短く言い放たれたその言葉は、明らかに剣を含んでいた。

「だって、おかしいじゃないか…君は僕の面倒を見る義理も義務も無い筈だろう。
本当だったら、僕なんかとうの昔に愛想を尽かされたって不思議じゃないのに、君は…」

そこまで一気に言うと、目の奥がじんと熱くなる。

「君は、こうして側にいてくれる」

それが私には不可解なのだ。

何も彼も、全ての答えを知ってしまうのは却って怖いものだと、私は思う。
解からない方が安心する事だってある。
けれど矢張り“解からない”安心は、常に不安と紙一重で──

知りたいと、思ってしまうのだ。
答えが解からず、どうしようも無く不安になるのだ。
私の不安はどんどん膨張して行くばかりで、もう限界だった。
いつ君が離れて行ってしまうのかと、怯える日々に疲れてしまった。

だから自分の内へと逃げて、
その答えを君に求めた。

「いつまで」と。

例えその問いに対する答えが残酷なものであっても、構わないと思った。
その場で別れを告げられようとも。
私は、はっきりとした答えを望んているのだから。

「関口君」

気が付くと、彼は何時の間にか寝転がった私の頭上に立っていて、こちらを見下ろしていた。
窓を背にして立っている彼の顔には深い影が落ちていて、
どんな表情をしているのか伺い知る事は出来ない。

「まったく……君は要らない事ばかり考える」

その声色は少し怒っているように私には感じられた。

それでも、私は知りたかった。
例え君が怒っても、離れてしまっても。

「中禅寺……僕は、答えが…知りたい」

私は今日初めて彼の名を呼んだが、その声は情けなく掠れていた。
真っ黒な影となったその人は、まるで神託でも告げるように言葉を紡ぐ。

「ここまで付き合ったんだ。

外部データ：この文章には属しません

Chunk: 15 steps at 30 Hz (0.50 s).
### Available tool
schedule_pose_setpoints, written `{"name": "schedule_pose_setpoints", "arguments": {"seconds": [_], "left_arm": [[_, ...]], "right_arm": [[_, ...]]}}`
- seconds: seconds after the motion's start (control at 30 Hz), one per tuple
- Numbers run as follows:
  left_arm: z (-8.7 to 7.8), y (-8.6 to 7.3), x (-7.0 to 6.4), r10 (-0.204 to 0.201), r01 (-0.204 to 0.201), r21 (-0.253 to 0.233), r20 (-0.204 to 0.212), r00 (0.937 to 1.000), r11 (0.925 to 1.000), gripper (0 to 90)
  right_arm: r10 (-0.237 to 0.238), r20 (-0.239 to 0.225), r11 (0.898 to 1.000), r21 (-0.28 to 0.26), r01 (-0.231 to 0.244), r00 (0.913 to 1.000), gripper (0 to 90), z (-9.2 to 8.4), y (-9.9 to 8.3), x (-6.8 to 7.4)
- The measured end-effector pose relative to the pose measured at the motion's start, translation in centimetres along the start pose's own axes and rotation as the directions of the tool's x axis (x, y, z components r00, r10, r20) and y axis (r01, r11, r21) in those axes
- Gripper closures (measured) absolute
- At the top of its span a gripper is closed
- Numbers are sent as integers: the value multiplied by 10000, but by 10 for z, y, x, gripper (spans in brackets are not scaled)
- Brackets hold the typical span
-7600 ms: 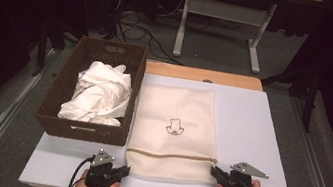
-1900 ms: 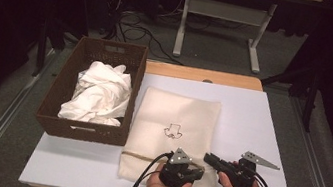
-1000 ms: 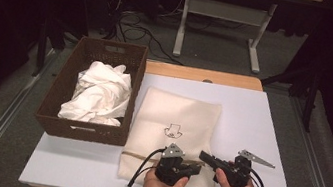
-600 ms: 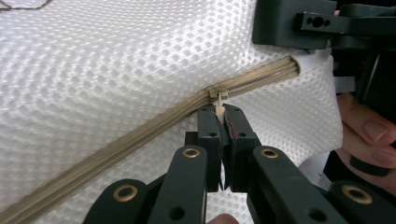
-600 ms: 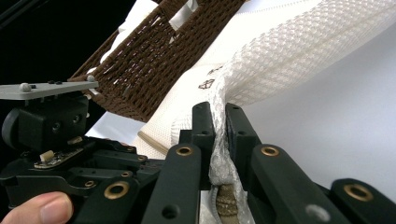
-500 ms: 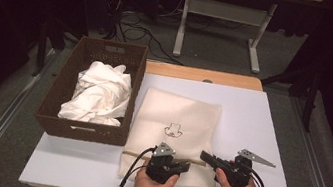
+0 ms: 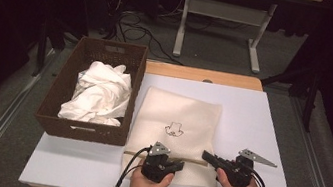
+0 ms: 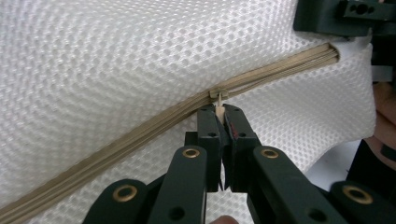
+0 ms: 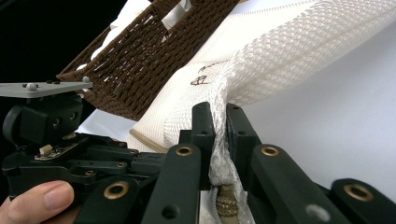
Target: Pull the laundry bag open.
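A white mesh bag (image 7: pixel 176 128) is laid flat on the white table (image 7: pixel 261 118), just beside a brown basket (image 7: pixel 57 116) in which white cloth (image 7: pixel 98 95) is piled. A small dark drawing (image 7: pixel 174 129) is seen on the bag. Near its front edge, a beige zipper (image 8: pixel 116 144) runs across the mesh. The left gripper (image 8: pixel 223 114) is clamped on the zipper pull (image 8: pixel 218 94); its jaws are pressed together around the small tab. The right gripper (image 9: pixel 219 121) is closed on the bunched mesh at the end of the zipper, and this corner is lifted a little from the table. Both grippers are held close to each other at the front of the bag.
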<state>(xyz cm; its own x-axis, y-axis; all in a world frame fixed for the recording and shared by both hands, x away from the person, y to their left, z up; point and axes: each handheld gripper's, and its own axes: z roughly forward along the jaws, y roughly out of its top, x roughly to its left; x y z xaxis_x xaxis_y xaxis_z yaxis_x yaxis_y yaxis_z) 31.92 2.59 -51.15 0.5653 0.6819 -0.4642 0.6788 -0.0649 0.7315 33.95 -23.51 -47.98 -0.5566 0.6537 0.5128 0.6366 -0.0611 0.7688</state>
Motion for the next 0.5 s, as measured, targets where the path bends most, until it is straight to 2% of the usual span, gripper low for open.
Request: {"name": "schedule_pose_setpoints", "arguments": {"seconds": [0.5], "left_arm": [[-10,-4,12,-32,34,54,-341,9994,10000,862]], "right_arm": [[-177,113,9998,22,177,9998,855,0,1,-1]]}}
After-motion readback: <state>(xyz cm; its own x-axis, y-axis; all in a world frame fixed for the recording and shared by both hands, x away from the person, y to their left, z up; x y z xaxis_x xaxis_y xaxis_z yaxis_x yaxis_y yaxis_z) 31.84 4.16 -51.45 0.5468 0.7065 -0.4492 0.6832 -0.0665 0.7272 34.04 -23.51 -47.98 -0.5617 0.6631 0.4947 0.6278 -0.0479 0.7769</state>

今更愛想を尽かしたところでどうなる。最後まで付き合うよ」

最後?最後って何時までなんだ?
卒業するまでと言う事なのか?

中禅寺。

中禅寺、教えてくれ。

そんな漠然とした答えでは、僕は安心できない。

「教えてあげよう、関口君」

まるで心を見透かしたようにそう言うと、身体を屈めた彼は、私の双眸を手で覆った。
視界を遮られ、目の前が暗転する。

「中…禅寺」

その時耳元で囁かれた中禅寺の言葉を、私は一生忘れない。